A verbatim reproduction of the lines below, from the line containing "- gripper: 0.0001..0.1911" through the line containing "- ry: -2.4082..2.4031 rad", both ends included, is the whole required output.

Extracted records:
--
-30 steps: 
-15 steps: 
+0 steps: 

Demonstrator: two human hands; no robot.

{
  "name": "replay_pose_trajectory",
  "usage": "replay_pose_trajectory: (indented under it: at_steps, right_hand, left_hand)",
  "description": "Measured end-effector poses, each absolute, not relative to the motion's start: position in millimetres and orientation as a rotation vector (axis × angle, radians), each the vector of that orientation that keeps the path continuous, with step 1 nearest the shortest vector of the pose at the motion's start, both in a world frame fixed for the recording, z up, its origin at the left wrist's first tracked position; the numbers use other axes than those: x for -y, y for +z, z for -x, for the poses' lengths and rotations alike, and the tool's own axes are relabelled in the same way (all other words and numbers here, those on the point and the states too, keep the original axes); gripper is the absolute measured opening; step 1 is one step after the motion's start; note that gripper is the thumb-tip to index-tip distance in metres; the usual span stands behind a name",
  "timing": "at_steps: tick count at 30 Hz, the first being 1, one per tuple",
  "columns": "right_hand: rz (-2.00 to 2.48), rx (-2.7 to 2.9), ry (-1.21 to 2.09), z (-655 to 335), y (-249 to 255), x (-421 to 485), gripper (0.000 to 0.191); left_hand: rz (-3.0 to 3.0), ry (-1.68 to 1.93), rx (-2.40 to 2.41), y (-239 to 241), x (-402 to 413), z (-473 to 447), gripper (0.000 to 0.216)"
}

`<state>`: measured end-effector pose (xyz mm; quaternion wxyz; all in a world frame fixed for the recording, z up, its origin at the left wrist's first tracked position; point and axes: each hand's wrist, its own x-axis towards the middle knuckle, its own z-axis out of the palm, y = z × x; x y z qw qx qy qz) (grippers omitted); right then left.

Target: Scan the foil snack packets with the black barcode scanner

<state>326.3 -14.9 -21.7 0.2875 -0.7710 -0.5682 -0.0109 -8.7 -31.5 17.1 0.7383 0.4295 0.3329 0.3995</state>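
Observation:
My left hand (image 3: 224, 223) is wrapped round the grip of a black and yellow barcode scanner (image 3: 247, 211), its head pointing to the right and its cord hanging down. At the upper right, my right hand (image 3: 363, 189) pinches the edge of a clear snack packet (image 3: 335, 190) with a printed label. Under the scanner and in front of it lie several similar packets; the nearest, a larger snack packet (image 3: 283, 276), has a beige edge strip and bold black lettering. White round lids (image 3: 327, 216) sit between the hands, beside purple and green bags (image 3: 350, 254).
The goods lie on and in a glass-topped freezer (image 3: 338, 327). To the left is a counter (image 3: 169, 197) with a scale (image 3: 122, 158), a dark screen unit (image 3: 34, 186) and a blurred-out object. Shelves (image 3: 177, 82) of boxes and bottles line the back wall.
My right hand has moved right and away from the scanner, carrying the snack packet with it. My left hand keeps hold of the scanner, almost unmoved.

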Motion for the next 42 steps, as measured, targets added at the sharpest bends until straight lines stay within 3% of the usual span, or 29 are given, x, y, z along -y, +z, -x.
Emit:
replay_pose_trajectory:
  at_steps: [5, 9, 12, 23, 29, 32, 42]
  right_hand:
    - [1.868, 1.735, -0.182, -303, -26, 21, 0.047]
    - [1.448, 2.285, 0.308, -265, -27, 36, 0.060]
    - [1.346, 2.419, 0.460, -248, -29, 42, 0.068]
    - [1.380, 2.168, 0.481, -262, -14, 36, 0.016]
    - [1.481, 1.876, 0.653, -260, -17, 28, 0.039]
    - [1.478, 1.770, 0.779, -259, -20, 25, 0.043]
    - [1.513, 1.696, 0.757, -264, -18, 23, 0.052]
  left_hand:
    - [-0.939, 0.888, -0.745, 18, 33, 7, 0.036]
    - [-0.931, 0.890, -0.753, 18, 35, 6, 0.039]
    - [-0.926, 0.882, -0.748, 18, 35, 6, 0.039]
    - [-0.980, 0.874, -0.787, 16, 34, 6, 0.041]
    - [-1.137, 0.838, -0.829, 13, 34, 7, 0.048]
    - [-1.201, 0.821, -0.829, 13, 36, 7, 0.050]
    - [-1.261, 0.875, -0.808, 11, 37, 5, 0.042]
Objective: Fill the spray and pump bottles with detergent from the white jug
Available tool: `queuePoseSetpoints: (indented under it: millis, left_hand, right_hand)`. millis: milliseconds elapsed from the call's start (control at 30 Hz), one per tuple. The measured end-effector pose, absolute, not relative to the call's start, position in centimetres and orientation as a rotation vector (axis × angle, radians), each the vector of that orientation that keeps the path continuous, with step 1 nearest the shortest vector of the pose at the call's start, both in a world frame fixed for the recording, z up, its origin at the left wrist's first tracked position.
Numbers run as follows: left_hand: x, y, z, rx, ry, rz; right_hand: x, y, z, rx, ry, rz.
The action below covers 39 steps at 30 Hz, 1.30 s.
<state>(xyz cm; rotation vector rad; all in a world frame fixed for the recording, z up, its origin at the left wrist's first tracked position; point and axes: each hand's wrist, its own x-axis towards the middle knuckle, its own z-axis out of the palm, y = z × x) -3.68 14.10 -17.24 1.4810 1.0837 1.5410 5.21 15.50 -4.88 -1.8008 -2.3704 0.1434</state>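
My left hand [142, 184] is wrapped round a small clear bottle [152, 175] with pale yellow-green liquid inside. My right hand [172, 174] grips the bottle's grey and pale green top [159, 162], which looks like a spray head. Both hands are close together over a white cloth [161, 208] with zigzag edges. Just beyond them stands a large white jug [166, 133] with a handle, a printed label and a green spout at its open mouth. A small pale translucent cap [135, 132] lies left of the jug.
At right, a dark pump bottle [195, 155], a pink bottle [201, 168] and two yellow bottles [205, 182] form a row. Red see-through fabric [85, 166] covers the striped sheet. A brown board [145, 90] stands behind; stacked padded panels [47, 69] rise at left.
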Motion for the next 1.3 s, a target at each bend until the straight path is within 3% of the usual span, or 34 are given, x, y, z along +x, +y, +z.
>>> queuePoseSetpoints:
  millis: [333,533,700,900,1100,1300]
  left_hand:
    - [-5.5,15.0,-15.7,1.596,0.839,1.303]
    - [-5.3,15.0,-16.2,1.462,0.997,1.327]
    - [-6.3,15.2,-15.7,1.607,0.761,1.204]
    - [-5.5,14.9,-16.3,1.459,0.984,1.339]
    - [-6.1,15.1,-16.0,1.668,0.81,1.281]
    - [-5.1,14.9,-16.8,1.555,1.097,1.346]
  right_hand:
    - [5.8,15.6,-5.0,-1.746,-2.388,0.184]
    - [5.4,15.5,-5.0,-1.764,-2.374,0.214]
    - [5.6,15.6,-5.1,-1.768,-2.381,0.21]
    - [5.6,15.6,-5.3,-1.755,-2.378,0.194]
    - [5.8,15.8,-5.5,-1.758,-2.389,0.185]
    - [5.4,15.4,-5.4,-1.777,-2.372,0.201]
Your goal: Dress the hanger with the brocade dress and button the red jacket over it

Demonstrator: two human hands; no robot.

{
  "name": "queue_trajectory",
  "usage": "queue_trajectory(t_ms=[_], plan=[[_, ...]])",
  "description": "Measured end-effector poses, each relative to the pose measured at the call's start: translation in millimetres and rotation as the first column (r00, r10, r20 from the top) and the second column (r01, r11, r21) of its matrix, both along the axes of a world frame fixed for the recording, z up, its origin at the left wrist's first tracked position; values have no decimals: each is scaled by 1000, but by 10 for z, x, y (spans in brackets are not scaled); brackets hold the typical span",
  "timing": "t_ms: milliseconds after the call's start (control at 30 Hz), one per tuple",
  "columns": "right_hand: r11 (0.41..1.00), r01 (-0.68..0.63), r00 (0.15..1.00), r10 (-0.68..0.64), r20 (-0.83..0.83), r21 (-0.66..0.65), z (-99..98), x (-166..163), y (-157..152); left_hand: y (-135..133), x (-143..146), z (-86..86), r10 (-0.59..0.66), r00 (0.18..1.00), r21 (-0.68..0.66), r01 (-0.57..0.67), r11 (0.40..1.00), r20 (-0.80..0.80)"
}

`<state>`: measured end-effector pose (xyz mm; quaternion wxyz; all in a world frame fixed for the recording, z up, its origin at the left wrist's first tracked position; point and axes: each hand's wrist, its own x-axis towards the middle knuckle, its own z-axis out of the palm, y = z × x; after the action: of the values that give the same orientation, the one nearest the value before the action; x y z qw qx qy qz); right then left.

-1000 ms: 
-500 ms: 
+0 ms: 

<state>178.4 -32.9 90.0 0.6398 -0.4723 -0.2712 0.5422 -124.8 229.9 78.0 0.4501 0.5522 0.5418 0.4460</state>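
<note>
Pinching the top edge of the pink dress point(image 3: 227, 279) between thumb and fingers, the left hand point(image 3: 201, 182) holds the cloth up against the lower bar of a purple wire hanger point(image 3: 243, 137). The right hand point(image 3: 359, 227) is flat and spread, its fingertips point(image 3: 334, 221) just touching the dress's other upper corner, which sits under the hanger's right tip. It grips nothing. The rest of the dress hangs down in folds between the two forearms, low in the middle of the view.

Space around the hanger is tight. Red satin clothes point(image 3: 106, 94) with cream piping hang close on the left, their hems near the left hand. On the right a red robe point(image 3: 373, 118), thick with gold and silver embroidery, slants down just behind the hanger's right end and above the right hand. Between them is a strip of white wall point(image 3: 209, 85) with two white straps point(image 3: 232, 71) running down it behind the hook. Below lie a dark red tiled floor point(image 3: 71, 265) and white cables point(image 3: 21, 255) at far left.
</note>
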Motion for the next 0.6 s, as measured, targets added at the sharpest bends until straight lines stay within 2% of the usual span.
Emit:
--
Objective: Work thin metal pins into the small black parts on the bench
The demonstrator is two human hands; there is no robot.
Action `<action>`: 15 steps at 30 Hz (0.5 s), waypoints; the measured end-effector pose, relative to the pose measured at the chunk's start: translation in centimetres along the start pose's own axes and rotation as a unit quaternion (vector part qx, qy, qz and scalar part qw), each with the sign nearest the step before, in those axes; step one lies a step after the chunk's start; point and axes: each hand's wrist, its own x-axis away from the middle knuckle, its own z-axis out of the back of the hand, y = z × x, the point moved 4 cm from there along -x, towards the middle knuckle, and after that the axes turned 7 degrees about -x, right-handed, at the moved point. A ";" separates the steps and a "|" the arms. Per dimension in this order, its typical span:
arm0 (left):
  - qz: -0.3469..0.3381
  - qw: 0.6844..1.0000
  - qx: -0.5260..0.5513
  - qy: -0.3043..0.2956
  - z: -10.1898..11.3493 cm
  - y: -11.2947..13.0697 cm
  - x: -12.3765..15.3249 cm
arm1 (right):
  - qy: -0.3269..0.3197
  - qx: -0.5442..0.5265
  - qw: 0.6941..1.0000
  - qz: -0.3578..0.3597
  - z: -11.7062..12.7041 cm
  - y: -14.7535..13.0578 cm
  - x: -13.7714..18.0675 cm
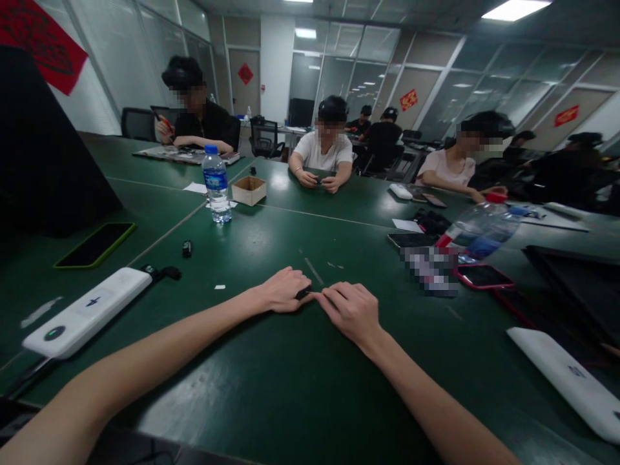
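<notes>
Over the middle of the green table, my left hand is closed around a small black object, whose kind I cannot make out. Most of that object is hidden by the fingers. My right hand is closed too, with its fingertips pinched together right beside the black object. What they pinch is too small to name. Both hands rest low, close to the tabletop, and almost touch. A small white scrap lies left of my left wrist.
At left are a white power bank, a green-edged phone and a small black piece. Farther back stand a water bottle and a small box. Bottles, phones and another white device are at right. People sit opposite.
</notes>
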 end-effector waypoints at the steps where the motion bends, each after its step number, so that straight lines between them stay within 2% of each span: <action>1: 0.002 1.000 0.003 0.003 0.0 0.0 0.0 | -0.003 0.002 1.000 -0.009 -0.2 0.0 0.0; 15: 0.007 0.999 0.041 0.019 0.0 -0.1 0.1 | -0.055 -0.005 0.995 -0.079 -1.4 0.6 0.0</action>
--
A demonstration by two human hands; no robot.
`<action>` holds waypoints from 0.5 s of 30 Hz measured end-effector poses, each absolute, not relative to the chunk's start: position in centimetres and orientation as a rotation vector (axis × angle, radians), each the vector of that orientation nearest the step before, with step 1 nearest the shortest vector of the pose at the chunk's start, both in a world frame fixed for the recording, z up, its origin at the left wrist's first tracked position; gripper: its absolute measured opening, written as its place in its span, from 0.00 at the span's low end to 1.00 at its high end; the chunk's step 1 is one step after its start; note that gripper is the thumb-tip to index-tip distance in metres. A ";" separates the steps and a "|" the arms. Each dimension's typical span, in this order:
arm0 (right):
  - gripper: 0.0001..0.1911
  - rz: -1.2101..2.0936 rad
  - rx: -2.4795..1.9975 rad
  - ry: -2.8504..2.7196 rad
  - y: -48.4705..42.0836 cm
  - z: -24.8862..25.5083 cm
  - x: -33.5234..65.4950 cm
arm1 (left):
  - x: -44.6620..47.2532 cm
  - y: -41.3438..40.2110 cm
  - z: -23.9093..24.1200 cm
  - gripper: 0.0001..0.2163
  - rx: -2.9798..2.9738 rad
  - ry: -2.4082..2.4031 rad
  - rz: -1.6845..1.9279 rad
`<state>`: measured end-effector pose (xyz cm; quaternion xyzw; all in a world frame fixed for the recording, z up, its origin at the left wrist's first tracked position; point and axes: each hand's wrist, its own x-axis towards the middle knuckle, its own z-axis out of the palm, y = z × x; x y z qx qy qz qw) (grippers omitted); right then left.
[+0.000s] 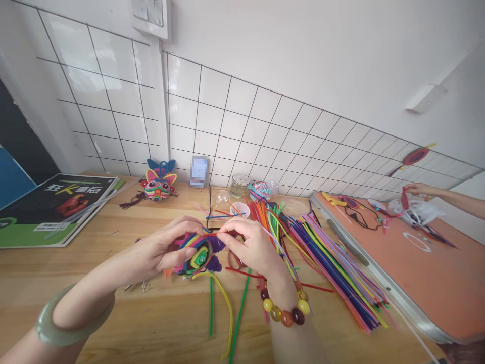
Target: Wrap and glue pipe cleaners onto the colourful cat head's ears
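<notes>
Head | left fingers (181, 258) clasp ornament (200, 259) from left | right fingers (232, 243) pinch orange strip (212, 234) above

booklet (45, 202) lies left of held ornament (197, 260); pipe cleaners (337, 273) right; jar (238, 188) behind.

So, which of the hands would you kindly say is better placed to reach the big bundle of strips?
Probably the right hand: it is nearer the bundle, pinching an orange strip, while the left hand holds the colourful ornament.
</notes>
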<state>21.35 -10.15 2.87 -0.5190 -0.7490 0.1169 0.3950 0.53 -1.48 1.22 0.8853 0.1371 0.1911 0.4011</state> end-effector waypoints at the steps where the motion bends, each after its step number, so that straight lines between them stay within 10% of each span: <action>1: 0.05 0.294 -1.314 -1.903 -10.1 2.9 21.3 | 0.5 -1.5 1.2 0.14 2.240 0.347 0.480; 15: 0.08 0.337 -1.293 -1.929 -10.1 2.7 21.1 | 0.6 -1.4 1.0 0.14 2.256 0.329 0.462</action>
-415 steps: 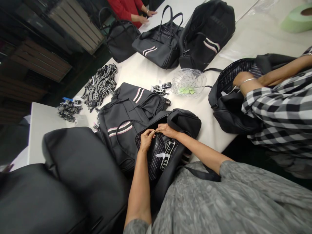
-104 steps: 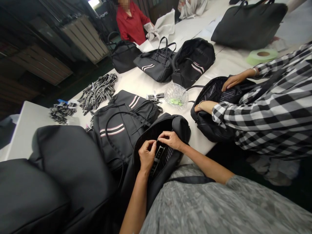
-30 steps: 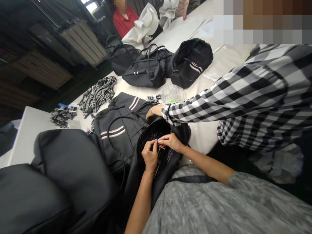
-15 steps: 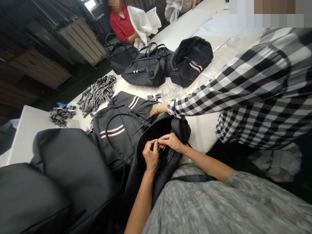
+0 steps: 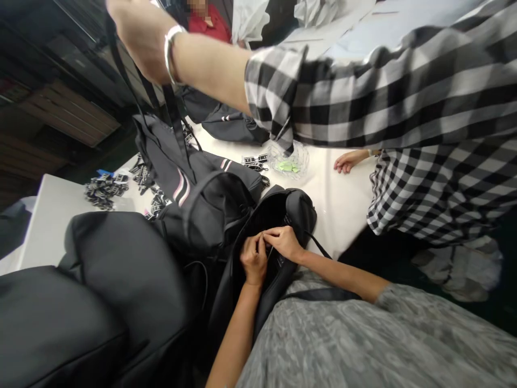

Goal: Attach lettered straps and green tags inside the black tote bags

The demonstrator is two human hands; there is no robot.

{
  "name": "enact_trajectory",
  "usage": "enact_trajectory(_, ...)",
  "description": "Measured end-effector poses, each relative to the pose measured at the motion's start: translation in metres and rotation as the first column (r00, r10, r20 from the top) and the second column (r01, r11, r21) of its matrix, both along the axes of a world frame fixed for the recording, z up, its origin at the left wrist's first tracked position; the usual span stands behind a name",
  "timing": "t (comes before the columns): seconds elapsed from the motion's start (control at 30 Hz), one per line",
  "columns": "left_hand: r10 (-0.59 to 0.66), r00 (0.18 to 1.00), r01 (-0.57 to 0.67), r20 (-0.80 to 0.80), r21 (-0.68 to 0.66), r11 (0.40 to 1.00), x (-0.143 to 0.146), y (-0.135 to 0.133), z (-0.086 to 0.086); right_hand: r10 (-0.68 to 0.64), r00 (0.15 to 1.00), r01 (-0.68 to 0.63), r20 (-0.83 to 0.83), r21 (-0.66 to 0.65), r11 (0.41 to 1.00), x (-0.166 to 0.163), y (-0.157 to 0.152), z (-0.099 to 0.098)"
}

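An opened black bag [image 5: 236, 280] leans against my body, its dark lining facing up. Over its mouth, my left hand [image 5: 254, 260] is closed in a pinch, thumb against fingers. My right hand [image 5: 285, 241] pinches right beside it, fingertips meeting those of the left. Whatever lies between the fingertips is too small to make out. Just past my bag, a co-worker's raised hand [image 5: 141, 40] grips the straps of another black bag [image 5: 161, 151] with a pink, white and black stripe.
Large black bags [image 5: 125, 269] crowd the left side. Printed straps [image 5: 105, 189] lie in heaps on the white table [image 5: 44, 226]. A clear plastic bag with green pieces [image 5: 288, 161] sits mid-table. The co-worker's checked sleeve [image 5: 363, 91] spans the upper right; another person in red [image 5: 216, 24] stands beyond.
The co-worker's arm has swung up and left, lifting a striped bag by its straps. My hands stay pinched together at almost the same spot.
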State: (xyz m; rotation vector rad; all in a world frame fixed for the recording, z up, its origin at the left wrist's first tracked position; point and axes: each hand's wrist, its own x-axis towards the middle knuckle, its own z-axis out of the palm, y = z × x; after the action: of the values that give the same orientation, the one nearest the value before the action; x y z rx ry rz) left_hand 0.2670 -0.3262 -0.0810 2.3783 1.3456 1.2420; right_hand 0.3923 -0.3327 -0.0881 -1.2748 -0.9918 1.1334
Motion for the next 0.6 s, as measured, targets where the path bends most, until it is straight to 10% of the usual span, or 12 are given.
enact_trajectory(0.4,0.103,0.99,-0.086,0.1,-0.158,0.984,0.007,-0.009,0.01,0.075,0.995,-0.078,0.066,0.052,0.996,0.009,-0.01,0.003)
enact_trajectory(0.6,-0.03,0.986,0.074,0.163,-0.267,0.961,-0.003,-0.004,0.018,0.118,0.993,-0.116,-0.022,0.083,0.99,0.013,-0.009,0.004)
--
ANSWER —
  - gripper: 0.0001..0.1911
  - rz: -1.2101..2.0936 rad
  - rx: -2.4795..1.9975 rad
  - ry: -2.8504..2.7196 rad
  - y: -48.4705..42.0836 cm
  - z: -24.8862..25.5083 cm
  - x: -33.5234..65.4950 cm
arm1 (left):
  - x: -44.6620..47.2532 cm
  - y: -41.3438..40.2110 cm
  - z: -23.9093..24.1200 cm
  - gripper: 0.0001..0.2163
  - rx: -2.9798..2.9738 rad
  - ry: -2.4082..2.4031 rad

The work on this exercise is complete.